In the data below, how many lines contain the string "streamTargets"? Give only the number.

=== DATA FOR THIS TASK ===

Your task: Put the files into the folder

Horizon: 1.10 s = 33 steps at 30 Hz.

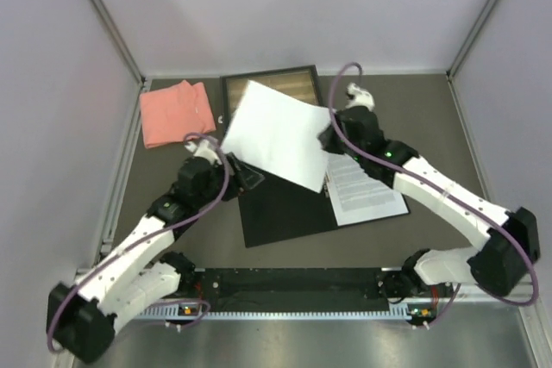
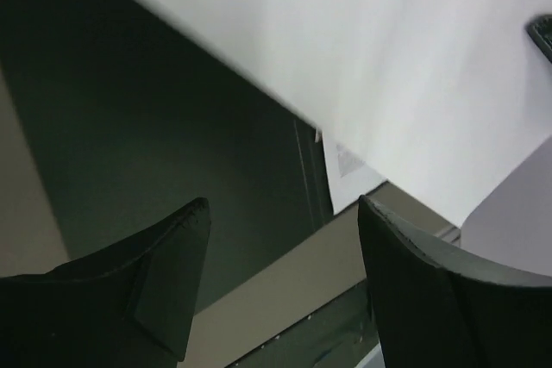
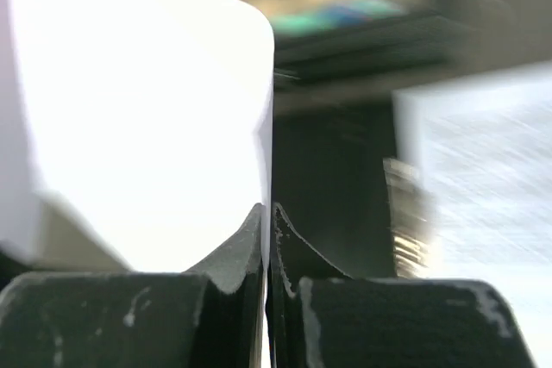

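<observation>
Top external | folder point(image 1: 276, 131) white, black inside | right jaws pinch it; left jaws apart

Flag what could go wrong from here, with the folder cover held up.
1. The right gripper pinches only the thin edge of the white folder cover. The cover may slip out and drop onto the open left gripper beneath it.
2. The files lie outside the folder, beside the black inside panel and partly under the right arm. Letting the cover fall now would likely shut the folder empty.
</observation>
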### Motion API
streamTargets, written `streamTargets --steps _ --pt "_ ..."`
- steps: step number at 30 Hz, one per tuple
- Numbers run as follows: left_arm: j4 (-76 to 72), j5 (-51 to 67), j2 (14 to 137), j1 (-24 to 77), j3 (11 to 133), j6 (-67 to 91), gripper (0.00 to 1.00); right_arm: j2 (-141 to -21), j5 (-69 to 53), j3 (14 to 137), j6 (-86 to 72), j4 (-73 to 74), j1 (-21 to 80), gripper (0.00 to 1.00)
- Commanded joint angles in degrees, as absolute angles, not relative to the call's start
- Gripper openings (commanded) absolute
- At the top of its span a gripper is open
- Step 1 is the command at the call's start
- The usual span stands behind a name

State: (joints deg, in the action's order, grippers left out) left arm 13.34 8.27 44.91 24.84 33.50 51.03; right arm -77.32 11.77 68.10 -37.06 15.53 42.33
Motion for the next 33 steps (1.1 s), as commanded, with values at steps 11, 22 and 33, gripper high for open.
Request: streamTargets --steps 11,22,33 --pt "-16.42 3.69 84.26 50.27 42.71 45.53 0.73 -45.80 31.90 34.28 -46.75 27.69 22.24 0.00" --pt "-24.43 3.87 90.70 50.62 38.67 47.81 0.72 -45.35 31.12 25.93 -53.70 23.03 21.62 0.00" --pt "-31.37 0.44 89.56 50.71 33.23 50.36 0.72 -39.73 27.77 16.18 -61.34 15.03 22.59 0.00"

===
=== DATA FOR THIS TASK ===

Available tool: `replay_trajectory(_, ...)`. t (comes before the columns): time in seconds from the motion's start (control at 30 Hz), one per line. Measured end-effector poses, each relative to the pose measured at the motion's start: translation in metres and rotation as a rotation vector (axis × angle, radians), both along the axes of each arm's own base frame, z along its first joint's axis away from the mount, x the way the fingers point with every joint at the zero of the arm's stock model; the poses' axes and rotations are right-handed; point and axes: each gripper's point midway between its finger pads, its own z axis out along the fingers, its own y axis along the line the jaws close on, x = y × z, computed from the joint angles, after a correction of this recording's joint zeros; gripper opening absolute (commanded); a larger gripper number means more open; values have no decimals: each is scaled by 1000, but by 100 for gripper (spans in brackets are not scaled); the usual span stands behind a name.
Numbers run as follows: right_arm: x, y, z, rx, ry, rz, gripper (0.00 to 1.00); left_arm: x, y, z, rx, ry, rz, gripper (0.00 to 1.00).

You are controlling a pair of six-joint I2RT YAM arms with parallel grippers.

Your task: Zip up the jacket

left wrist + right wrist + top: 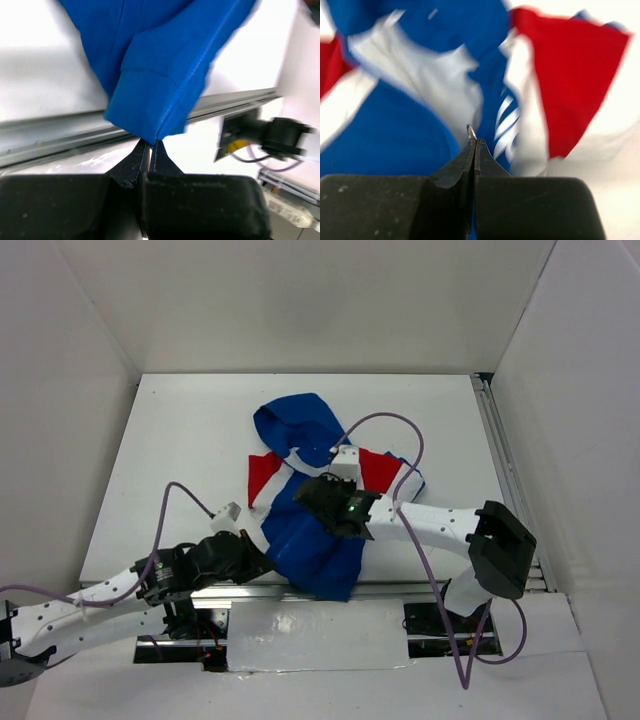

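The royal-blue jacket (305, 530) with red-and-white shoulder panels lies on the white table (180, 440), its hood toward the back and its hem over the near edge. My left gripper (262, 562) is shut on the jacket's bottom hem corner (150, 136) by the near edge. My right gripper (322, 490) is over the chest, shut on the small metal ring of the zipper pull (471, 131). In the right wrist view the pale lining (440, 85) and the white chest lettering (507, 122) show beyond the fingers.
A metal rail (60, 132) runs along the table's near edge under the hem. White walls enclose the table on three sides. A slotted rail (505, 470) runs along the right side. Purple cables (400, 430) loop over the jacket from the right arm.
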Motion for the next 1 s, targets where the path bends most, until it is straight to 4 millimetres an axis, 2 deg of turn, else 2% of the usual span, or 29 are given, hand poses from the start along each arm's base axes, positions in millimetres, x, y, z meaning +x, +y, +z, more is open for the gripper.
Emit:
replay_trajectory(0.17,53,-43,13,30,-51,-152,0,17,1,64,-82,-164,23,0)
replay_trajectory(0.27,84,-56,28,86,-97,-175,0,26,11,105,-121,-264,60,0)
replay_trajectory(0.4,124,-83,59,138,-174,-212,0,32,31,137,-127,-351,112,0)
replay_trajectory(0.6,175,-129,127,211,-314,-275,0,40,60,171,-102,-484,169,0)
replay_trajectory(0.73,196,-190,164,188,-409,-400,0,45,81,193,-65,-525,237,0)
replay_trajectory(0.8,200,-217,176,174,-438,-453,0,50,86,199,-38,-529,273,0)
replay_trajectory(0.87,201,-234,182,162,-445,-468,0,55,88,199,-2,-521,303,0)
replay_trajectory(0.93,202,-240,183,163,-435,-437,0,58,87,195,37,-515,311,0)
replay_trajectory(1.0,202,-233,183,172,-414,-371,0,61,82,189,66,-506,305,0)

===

§ **EXERCISE RESULT**
2